Previous studies have identified several targets of miR-148a. Sphingosine-1-phosphate receptor 1 is a confirmed target of miR-148a in ovarian cancer SKOV3 cells (17). miR-148a also promotes apoptosis of OVCAR8 cells by targeting Erbb3 and MYB (26). miR-148a inhibits gastric cancer cell proliferation and invasion via inhibition of transforming growth factor-β-induced 2 (24). miR-148a was shown to promote paclitaxel-induced apoptosis of SKOV3 cells via direct inhibition of protein disulfide isomerase family A member 3, indicating that miR-148a is associated with chemotherapy efficacy (23). FOXO3 was predicted as a target of miR-148a in the current study; however, it remains unclear whether miR-148a exerts its antitumor function in ovarian cancer cells via regulation of expression of FOXO3.

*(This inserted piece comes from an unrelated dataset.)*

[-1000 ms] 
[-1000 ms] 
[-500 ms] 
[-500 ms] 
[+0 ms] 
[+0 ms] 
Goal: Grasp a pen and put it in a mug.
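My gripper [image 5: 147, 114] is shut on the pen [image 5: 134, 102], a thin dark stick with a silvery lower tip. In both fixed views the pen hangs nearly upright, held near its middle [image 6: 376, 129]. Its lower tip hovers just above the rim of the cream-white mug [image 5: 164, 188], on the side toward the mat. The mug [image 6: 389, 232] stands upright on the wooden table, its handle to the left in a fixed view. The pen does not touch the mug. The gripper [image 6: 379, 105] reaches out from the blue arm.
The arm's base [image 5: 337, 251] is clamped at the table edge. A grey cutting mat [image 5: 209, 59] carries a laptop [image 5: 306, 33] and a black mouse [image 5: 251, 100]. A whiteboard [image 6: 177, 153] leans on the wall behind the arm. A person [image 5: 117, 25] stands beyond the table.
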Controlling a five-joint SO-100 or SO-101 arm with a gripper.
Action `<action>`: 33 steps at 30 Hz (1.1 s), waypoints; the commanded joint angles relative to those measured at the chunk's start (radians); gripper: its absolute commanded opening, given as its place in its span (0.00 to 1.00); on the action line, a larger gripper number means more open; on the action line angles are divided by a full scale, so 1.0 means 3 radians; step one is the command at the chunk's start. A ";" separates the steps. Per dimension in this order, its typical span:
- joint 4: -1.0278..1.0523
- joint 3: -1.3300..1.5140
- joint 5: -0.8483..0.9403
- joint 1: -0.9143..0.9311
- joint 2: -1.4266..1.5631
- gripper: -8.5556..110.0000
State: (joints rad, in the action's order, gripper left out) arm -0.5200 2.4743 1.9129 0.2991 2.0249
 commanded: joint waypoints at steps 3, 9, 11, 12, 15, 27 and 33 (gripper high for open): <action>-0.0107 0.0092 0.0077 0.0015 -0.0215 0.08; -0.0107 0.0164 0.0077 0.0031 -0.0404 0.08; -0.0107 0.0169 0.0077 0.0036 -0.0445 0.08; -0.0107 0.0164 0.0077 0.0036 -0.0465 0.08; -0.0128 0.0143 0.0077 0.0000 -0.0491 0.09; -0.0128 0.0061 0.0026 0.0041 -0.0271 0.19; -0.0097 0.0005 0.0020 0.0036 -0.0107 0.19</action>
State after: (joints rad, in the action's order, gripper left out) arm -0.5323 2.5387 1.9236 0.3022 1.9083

In the present study, the association between miR-148a and FOXO3 in ovarian cancer was explored. It was determined that the expression of miR-148a and FOXO3 mRNA were negatively correlated in ovarian cancer tissues and it was demonstrated that miR-148a inhibited FOXO3 expression in vitro. It is noteworthy that FOXO3 must translocate to the nucleus to initiate expression of tumor suppressing genes (27). IκB kinase (IKK) expression or phosphorylated Akt could induce nuclear exclusion of FOXO3 and contributed to cancer cell proliferation (28). Phosphorylation of Akt (29) and activation of IKK are commonly observed in ovarian cancer (30). This additional regulatory mechanism of FOXO3 may override the upregulation by miR-148a. Similar results were observed by Liu et al (31). That study reported that miR-498 was markedly downregulated in ovarian cancer cells and FOXO3 was a direct target of miR-498 (31). These findings suggested that the mechanisms by which FOXO3 affects tumorigenesis are complex.

The present study has limitations. First, the number of the clinical samples included in the present study was relatively small and results should be verified using a larger sample size. Second, miR-148a has three binding sites on the 3′UTR of FOXO3 which are 1007–1013, 2087–2093 and 2262–2268, as predicted by Targetscan. In the present study, only the 1007–1013 site was verified and therefore, the other two sites should be verified in future studies.

In conclusion, the present study indicated that miR-148a may act as a tumor suppressor in ovarian cancer OVCAR3 and SKOV3 cells. The suppressive effect may be due to inhibiting cell viability and invasion as well as promoting apoptosis. FOXO3 was described as a target of miR-148a and mediated the anti-tumor role. Nevertheless, further study is required to understand the complex regulatory network of miR-148a.